● **Directions**: For the records below, give the number of lines in which "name" appears, and add nothing else.

● **Provided records**:
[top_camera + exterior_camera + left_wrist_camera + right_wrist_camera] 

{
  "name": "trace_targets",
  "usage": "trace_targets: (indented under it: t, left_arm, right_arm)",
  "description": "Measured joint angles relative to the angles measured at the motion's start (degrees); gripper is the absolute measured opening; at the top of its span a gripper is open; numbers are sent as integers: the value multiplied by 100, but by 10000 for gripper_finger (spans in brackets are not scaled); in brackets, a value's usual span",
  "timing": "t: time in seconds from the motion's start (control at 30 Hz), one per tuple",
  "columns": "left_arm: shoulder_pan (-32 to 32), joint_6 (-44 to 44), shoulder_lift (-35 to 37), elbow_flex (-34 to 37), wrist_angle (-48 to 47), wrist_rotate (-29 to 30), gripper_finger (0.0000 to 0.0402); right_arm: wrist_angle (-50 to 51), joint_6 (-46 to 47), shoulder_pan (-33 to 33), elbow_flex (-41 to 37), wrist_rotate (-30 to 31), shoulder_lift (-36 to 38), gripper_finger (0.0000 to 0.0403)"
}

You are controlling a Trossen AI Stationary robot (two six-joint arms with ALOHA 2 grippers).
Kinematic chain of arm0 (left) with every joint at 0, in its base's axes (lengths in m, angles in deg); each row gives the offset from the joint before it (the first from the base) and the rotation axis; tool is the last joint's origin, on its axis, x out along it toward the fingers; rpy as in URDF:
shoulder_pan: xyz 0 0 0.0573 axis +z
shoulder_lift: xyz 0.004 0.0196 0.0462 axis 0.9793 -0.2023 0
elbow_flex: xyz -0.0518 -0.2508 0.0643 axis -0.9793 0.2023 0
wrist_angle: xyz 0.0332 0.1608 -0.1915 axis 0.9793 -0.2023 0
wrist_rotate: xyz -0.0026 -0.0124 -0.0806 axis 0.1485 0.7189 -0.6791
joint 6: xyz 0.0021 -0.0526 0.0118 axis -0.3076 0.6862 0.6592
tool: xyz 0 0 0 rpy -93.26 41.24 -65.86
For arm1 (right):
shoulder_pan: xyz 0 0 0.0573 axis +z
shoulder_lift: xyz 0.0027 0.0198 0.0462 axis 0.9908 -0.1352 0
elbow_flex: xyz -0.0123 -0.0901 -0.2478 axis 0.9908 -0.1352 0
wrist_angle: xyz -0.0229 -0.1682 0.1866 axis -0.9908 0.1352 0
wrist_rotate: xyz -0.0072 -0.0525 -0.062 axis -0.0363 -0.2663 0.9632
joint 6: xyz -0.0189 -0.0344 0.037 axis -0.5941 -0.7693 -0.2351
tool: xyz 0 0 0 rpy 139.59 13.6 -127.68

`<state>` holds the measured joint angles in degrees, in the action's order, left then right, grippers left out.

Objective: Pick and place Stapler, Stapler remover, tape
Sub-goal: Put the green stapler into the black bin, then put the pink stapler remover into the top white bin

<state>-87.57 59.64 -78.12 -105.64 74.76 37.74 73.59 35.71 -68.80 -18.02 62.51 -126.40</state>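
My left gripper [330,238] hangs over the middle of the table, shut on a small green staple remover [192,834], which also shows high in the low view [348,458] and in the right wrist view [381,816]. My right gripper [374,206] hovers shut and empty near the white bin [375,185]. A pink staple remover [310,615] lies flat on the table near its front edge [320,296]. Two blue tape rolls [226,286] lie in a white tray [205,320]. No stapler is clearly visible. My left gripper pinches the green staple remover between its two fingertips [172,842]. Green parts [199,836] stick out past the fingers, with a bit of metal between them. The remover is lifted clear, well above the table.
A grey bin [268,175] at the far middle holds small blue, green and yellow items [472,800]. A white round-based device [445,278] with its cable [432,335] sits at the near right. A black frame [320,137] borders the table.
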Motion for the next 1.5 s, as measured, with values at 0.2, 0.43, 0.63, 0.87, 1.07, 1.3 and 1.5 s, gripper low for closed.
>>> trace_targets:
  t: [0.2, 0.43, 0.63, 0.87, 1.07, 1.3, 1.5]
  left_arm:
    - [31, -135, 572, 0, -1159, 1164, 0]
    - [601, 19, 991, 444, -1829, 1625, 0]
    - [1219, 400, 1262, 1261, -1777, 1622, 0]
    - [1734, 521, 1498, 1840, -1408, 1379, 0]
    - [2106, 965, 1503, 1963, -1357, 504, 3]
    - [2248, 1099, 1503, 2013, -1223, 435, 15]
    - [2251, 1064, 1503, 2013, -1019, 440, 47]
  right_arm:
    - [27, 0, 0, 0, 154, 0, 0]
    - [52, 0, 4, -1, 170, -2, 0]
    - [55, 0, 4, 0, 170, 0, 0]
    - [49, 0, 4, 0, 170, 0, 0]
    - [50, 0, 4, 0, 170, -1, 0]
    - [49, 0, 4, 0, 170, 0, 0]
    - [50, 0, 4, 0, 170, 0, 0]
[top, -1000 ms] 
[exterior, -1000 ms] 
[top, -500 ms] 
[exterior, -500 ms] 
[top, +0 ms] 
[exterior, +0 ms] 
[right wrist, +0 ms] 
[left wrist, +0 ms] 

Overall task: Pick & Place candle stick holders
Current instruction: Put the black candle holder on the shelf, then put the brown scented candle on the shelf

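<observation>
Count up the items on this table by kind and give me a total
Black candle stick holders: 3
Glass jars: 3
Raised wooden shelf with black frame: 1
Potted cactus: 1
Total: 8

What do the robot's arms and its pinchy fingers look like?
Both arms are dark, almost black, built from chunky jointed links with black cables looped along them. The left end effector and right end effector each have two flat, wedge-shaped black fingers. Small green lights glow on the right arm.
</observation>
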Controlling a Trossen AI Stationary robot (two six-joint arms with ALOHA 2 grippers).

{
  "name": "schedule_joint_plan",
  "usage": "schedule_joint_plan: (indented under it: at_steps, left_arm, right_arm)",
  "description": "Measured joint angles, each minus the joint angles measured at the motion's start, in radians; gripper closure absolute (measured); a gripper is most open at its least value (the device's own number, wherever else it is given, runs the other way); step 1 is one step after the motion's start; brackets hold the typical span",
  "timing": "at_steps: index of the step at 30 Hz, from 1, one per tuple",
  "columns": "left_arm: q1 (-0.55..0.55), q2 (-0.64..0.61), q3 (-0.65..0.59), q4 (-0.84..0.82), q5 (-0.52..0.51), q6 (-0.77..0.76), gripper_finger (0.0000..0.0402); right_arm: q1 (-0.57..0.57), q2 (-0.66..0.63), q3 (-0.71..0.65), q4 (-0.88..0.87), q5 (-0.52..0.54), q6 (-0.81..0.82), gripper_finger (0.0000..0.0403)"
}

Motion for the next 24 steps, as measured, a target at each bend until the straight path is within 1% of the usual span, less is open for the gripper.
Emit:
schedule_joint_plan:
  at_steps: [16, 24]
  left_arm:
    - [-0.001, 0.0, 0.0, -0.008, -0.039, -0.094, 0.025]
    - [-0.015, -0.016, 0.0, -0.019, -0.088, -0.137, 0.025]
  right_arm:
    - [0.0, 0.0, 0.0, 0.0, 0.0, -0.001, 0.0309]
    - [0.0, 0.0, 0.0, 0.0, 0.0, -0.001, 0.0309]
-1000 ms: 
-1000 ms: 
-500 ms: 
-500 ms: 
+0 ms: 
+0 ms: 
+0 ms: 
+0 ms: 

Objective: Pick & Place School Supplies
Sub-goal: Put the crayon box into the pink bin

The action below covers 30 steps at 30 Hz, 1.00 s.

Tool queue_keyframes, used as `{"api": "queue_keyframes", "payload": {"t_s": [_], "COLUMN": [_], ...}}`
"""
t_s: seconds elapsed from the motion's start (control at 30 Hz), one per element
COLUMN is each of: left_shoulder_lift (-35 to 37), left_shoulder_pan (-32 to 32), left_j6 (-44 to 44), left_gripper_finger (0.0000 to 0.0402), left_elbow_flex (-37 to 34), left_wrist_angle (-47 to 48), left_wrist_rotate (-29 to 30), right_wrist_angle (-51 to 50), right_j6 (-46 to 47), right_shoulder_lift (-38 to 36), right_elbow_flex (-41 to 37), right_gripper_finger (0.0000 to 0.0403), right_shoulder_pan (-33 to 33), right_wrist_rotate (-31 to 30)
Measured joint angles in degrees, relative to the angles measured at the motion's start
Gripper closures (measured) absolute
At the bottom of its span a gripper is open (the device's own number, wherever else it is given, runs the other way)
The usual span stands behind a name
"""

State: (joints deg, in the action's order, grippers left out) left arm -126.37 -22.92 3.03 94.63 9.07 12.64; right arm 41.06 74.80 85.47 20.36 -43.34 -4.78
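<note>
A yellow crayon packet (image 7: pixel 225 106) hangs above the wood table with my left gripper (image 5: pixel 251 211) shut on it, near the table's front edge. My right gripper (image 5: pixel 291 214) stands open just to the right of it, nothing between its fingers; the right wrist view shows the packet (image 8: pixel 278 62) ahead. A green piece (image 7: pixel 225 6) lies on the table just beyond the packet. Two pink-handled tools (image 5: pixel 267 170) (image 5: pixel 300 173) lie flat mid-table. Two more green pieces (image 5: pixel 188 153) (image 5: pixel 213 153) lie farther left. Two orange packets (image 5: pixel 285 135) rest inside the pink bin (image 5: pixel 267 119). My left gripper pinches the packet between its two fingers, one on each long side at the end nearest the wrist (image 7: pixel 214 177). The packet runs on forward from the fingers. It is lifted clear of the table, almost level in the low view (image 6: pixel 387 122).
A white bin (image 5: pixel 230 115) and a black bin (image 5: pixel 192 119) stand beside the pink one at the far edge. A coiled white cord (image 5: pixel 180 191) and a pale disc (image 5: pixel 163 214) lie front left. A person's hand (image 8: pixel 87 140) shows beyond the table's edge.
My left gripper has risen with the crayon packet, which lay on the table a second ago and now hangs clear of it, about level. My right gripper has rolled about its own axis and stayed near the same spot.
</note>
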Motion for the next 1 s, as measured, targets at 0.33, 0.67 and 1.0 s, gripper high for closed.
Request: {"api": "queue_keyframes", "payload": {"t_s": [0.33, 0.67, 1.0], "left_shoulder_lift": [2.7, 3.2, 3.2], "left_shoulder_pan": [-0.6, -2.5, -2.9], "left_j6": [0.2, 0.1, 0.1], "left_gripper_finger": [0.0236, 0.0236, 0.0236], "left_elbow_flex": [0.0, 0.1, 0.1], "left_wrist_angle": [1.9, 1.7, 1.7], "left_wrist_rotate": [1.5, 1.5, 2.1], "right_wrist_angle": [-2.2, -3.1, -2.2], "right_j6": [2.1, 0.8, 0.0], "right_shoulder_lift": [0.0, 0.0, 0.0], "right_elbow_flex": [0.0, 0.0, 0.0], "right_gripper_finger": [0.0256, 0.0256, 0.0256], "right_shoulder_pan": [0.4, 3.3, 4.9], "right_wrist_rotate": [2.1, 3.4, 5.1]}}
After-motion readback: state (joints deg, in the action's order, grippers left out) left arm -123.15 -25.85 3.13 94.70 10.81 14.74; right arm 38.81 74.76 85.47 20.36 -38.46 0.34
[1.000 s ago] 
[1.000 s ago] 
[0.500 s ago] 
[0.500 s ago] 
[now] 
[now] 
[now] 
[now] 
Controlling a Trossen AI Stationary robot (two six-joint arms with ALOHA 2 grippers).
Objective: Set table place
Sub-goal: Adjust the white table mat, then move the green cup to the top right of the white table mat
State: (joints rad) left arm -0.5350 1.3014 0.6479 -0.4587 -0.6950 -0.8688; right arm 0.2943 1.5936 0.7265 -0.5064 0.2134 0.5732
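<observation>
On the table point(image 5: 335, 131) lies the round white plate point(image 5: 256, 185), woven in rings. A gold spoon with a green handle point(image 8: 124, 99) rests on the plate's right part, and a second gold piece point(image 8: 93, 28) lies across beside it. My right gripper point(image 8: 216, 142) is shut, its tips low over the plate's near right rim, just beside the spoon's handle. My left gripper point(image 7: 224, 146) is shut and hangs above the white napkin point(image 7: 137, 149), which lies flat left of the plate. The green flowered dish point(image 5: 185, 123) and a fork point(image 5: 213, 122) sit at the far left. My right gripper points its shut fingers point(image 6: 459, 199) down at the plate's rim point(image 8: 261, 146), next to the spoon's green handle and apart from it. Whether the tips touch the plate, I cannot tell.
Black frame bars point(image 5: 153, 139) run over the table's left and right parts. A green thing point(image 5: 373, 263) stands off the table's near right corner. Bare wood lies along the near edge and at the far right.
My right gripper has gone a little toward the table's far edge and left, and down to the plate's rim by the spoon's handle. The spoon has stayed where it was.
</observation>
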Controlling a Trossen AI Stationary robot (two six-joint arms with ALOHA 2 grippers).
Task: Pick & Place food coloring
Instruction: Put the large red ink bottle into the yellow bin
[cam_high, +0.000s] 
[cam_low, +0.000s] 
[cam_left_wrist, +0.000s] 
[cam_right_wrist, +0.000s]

● **Result for this exercise**: 3